● **ACTION ITEM**
Take the data below and copy exactly the lines starting at the one with "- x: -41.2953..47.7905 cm" and finishing at the one with "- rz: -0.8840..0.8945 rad", both included.

● **TASK INPUT**
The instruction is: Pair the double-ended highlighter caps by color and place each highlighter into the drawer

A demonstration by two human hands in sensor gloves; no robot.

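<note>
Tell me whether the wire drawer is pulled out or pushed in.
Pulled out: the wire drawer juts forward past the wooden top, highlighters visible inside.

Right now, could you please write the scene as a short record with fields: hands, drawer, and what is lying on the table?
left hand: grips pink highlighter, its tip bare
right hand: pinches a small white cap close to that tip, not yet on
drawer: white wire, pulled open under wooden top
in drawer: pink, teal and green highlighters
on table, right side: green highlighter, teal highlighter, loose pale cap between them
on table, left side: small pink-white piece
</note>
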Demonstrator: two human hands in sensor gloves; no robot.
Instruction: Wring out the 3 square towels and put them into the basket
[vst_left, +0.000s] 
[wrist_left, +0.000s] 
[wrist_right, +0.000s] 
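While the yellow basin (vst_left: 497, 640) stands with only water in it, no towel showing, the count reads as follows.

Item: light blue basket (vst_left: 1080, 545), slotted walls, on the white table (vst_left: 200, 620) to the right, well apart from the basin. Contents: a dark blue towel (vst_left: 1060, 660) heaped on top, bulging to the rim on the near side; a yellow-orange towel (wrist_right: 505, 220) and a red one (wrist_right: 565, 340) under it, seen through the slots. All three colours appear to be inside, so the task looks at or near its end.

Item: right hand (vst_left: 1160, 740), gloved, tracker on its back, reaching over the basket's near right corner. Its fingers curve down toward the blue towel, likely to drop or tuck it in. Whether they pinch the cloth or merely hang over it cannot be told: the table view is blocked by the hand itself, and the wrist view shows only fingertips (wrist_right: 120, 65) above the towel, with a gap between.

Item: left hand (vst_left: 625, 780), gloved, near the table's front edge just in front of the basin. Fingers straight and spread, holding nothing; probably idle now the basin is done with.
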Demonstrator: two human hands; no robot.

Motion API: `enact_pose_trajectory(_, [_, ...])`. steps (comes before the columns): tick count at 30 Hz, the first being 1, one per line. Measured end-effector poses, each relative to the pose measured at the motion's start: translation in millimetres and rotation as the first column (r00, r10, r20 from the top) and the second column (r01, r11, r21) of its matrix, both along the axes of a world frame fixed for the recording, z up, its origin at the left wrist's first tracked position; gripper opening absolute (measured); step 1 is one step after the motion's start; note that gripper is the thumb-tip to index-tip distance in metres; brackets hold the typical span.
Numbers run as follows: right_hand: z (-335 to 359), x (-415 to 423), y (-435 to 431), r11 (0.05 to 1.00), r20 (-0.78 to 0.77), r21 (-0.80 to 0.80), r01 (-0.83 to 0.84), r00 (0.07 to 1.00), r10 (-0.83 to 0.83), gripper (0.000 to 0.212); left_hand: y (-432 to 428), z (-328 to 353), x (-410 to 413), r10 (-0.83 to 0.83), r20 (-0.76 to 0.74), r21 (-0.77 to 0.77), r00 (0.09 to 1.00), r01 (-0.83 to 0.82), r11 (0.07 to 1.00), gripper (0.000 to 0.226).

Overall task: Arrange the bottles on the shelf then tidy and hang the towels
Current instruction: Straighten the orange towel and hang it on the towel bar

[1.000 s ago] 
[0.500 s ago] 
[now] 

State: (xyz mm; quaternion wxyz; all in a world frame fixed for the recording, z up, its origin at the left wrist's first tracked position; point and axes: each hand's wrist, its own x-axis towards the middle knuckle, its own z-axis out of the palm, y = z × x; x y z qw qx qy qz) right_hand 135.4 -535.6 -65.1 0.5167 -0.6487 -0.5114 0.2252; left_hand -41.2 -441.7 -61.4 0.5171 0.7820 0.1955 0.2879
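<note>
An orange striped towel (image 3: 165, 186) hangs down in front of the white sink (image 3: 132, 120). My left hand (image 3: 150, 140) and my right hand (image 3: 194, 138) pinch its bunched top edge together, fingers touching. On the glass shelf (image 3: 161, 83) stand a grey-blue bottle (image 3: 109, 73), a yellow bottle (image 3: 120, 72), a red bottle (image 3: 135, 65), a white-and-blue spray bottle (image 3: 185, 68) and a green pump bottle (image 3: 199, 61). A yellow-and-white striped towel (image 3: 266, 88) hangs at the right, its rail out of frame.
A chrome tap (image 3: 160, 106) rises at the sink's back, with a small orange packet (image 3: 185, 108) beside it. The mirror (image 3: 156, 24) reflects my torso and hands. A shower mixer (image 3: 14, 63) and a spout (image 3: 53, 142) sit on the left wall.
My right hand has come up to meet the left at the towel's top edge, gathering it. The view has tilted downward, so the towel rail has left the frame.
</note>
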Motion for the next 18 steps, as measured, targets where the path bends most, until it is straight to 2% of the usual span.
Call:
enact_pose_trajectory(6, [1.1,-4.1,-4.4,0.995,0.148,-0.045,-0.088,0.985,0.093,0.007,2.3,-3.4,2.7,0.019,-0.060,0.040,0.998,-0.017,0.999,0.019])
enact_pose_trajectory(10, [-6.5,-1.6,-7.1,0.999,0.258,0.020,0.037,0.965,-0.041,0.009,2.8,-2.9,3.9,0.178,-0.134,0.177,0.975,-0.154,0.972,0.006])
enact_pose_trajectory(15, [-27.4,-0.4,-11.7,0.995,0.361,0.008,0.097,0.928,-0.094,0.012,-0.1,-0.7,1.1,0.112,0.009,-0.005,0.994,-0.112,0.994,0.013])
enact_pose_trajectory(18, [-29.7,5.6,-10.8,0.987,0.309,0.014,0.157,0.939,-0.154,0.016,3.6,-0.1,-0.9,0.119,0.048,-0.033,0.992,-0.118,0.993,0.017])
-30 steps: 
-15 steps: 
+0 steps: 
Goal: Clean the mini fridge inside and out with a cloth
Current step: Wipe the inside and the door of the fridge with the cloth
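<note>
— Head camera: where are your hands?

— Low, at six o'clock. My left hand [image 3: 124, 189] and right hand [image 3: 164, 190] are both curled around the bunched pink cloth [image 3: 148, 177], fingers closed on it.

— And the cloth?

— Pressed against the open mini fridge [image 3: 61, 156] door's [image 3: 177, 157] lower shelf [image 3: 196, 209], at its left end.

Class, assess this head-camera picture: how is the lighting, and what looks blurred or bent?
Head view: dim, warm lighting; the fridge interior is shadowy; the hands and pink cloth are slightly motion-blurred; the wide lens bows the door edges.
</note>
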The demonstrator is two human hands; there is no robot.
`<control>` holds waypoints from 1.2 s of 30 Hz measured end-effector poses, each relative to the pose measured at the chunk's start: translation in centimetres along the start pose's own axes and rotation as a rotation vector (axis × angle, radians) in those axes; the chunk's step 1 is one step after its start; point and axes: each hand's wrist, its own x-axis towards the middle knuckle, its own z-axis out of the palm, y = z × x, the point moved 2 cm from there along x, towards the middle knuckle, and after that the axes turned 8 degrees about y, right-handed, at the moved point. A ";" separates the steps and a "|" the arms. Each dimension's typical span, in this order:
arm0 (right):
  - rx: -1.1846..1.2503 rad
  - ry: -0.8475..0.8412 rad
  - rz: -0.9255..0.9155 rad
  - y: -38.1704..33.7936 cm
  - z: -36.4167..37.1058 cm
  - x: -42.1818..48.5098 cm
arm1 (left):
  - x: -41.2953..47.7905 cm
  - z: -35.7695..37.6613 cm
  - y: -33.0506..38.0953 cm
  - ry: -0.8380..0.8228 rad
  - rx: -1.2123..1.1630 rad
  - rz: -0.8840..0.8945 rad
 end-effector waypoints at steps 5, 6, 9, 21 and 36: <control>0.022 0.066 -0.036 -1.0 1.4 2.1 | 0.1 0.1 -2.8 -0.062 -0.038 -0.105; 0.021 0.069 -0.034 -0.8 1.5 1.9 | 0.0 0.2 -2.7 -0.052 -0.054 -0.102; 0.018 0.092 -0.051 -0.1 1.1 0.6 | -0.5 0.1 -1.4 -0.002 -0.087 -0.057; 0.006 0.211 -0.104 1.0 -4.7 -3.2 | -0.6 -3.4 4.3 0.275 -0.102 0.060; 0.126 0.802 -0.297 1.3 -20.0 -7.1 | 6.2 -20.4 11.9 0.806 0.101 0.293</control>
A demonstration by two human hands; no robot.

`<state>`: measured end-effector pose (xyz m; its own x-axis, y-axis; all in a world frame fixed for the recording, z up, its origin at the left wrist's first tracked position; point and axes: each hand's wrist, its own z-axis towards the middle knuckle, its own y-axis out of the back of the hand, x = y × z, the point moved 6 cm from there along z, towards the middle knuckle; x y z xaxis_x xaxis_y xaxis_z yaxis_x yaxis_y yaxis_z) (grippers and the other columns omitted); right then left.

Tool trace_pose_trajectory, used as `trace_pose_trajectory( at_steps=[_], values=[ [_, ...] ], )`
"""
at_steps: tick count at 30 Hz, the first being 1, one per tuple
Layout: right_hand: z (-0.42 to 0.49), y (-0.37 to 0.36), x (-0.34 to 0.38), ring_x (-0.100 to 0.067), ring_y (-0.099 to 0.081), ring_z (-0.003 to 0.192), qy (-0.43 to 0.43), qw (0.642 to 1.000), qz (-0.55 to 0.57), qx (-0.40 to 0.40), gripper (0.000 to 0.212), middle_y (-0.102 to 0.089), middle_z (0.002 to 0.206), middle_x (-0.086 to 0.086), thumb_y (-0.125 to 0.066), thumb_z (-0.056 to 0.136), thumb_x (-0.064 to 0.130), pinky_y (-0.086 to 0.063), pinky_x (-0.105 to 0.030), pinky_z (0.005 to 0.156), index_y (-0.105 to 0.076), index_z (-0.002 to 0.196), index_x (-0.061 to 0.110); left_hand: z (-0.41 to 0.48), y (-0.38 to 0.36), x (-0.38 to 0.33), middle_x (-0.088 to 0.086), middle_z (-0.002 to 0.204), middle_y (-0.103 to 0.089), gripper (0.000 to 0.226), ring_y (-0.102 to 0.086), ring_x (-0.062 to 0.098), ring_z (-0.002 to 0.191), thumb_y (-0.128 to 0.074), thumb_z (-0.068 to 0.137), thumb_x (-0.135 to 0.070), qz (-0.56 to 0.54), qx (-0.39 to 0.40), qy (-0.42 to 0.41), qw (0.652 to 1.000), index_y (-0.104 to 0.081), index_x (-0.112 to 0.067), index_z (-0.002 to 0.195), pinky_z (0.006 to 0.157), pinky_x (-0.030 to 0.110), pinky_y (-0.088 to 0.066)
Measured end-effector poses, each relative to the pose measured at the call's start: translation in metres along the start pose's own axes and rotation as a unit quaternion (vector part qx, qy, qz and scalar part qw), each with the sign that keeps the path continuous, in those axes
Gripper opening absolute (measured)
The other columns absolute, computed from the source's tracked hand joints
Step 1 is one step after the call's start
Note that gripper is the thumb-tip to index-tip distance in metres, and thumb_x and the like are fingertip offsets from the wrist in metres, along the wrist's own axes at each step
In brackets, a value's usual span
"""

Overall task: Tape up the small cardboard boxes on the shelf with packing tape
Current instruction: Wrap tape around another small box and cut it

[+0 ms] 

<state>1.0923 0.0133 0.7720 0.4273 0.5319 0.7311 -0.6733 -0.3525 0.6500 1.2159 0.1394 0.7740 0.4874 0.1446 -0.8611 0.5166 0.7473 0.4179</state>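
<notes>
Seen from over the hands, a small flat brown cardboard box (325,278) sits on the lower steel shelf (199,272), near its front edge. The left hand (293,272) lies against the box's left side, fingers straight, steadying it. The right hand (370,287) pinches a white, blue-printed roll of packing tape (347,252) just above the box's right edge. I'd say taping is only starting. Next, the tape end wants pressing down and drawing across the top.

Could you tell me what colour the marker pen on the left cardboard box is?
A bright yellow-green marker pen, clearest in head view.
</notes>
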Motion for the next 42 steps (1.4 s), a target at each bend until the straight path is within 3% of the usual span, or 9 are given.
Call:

● **RESULT OF THE EXERCISE**
  - x: -41.2953..47.7905 cm
  - z: -35.7695..37.6613 cm
  - y: -33.0506..38.0953 cm
  - ry: -0.8380..0.8228 rad
  - rx: -1.2123..1.1630 rad
  - rz: -0.8840..0.8945 rad

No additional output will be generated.